Hi all,
the October 2017 crawl archive is now available. The crawl was run from Oct 16 to Oct 24, 2017
and covers 3.65 billion web pages or more than 300 TiB of uncompressed content. As usual, details
on how to access and use the data can be found on our blog [1].
To improve coverage and freshness we added over 900 million new URLs (not contained in any crawl
archive before):
- 350 million URLs are a random sample extracted from sitemaps [2] if provided by any of the top 80
million hosts from the May/June/July 2017 webgraph data set [3]
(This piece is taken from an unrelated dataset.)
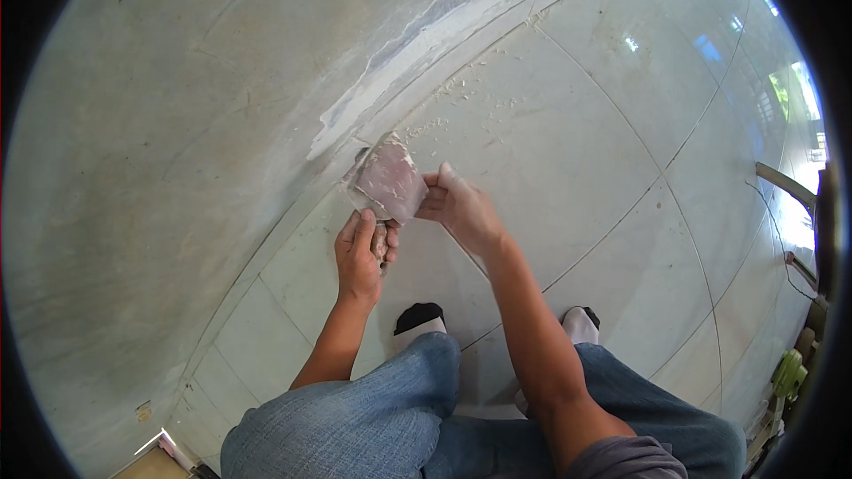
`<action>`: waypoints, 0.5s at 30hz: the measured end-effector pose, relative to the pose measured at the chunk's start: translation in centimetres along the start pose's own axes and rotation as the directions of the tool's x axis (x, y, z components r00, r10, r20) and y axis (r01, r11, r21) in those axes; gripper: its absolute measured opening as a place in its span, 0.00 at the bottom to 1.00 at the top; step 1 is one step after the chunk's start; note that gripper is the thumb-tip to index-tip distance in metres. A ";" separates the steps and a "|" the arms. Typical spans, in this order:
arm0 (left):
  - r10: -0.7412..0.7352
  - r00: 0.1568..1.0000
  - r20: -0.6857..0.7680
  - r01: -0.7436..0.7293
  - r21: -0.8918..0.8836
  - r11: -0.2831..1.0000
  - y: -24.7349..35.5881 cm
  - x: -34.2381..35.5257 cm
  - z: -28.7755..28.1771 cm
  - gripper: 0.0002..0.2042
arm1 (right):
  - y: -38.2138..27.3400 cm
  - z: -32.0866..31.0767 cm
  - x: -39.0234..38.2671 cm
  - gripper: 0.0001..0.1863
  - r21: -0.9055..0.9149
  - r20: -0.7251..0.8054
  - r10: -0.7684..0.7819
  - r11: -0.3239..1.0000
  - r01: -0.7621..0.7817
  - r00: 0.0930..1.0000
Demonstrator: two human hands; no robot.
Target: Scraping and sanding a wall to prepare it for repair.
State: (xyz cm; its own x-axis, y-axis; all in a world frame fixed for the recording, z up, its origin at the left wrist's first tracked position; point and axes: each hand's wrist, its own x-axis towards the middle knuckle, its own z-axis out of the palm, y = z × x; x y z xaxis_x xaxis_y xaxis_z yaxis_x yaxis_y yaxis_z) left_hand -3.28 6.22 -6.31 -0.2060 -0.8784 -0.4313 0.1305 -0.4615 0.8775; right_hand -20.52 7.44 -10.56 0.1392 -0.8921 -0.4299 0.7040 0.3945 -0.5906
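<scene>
At the far left, a dull grey wall (pixel 177 124) rises, stained and streaked, and low at its foot, near the bottom edge, lies the corner of a tan object (pixel 155 463). Along the wall's base runs a ragged white patch (pixel 390 66) with flaking edges. The person's left hand (pixel 359 257) comes next, its fingers wrapped round the brown handle (pixel 380 244) of a flat-bladed tool (pixel 390 179), the thumb lying up near the base of the blade. The tool is held out in front of the person, close to where wall meets floor; its blade is pinkish and smeared with whitish residue along the upper edge. Below it, a white sock with a black toe (pixel 419 321) shows beyond a knee in blue jeans (pixel 346 417). Pale crumbs (pixel 457 89) are scattered beyond the blade. The right hand (pixel 466 210) is at the blade's right edge, loosely spread and clenched on nothing, thumb raised; whether its fingertips touch the edge cannot be told. Farther right are the other sock (pixel 581 325), large pale floor tiles (pixel 621 239), a curved brown piece (pixel 785 184) and a green object (pixel 788 374).
</scene>
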 end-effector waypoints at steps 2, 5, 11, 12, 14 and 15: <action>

- 250 million URLs were found by a side crawl within a maximum of 3 links (“hops”) away from the
home pages of the top 80 million hosts
- 150 million URLs are randomly chosen from WAT files of the September crawl
- 180 million URLs are links donated by
mixnode.com
About 3% of the crawl archive's 3.65 billion URLs overlap with the preceding September 2017 crawl.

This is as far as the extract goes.